Dienstag, 31. Mai 2011

69 Daniil Charms

Ich will erzählen, wie ich auf den Dichter Daniil Charms gestoßen bin. Es war die kroatische Künstlerin Dubravka Rakoci, die mich 1986 bei den steirischen Malerwochen in Rein auf Charms aufmerksam machte. Nur habe ich lange vergeblich nach "Harms" gesucht, bis ich kapiert hatte, daß das slawische "H" bei uns ein "CH" ist. Ich habe dann die zwei Bände "Fallen" und "Fälle" im Haffmans Verlag gekauft und nervös und ungeduldig darin herumgeblättert und nichts damit anfangen können. Sie blieben ungelesen auf meinem Schreibtisch liegen. Irgendwann dann hatte ich in so einer Art (sehr)spätpubertären Anwandlung begonnen, nächtelang Dostojewskij zu lesen, suchtartig las ich ganze Nächte durch und konnte nicht mehr aufhören, mich diesen ganzen Schicksalsdramen lesend hinzugeben. Einmal, nach so einer lesend durch"zechten" Nacht, konnte ich einfach nicht mehr, meine Augen brannten und fielen mir zu, andrerseits war ich viel zu aufgekratzt, um einzuschlafen. In meiner Verzweiflung und Ratlosigkeit griff ich instinktiv und gedankenlos zum Band "Fallen" von Charms - so im vagen Bewußtsein, daß da auch sehr kurze Texte drinnen sind - schlug ihn irgendwo auf und las:



" Einst aß Orlov zu viel Erbsenbrei und starb.
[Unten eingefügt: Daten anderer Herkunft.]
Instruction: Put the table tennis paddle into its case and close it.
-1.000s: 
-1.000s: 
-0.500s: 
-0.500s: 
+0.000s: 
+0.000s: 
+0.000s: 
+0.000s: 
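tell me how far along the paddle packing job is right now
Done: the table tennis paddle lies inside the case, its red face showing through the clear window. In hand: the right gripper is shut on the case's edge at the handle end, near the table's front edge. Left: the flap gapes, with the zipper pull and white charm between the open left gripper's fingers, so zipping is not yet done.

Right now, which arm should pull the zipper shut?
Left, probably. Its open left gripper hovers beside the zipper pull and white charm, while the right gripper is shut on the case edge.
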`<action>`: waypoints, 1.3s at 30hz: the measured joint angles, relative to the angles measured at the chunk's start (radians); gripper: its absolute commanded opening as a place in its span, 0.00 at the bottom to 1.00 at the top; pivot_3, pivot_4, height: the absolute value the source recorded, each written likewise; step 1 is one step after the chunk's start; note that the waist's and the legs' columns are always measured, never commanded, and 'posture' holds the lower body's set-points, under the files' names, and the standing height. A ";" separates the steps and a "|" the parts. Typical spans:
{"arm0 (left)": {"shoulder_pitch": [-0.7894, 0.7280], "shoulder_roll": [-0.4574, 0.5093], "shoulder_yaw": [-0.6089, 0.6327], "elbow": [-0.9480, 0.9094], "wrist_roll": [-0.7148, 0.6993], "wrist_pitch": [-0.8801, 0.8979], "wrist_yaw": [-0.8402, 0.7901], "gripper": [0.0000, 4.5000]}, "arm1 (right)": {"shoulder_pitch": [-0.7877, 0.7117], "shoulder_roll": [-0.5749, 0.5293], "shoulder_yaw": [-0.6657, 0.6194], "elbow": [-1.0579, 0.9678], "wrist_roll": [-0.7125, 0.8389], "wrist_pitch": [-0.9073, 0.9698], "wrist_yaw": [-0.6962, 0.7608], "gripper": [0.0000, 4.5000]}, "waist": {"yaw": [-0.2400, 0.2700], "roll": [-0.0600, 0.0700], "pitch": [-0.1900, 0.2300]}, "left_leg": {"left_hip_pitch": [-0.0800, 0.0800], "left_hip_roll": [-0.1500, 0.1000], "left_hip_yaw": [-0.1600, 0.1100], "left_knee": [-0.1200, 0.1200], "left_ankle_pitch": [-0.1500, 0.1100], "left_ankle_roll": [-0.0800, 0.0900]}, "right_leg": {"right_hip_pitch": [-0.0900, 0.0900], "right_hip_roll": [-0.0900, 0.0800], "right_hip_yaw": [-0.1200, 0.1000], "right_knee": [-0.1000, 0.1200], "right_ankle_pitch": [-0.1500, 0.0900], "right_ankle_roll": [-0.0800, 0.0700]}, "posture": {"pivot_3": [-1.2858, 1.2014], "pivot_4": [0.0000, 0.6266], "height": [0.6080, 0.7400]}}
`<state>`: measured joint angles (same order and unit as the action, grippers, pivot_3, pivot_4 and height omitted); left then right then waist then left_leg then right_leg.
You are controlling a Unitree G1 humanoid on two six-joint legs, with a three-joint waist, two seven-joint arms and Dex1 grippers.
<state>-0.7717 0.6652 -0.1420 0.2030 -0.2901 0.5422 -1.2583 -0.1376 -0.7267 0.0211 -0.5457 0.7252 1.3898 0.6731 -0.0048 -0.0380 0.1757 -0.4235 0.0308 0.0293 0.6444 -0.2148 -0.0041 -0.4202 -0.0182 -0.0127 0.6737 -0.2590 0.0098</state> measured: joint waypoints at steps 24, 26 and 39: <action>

Und als Krylov davon erfuhr, starb auch er. Und Spiridonov starb ganz von allein. Und Spiridonovs Frau fiel von der Kommode und starb ebenfalls. Und Spiridonovs Kinder ertranken im Teich. Und Spiridonovs Großmutter ergab sich dem Suff und trieb sich auf der Straße herum. Und Michajlov hörte auf sich zu kämmen und kriegte die Krätze. Und Kruglov malte eine Dame mit Knute in der Hand und wurde verrückt. Und Perechrestov bekam telegraphisch 4oo Rubel und gab damit dermaßen an, daß man ihn entlassen mußte.

Lauter gute Menschen, und können keinen kühlen Kopf bewahren."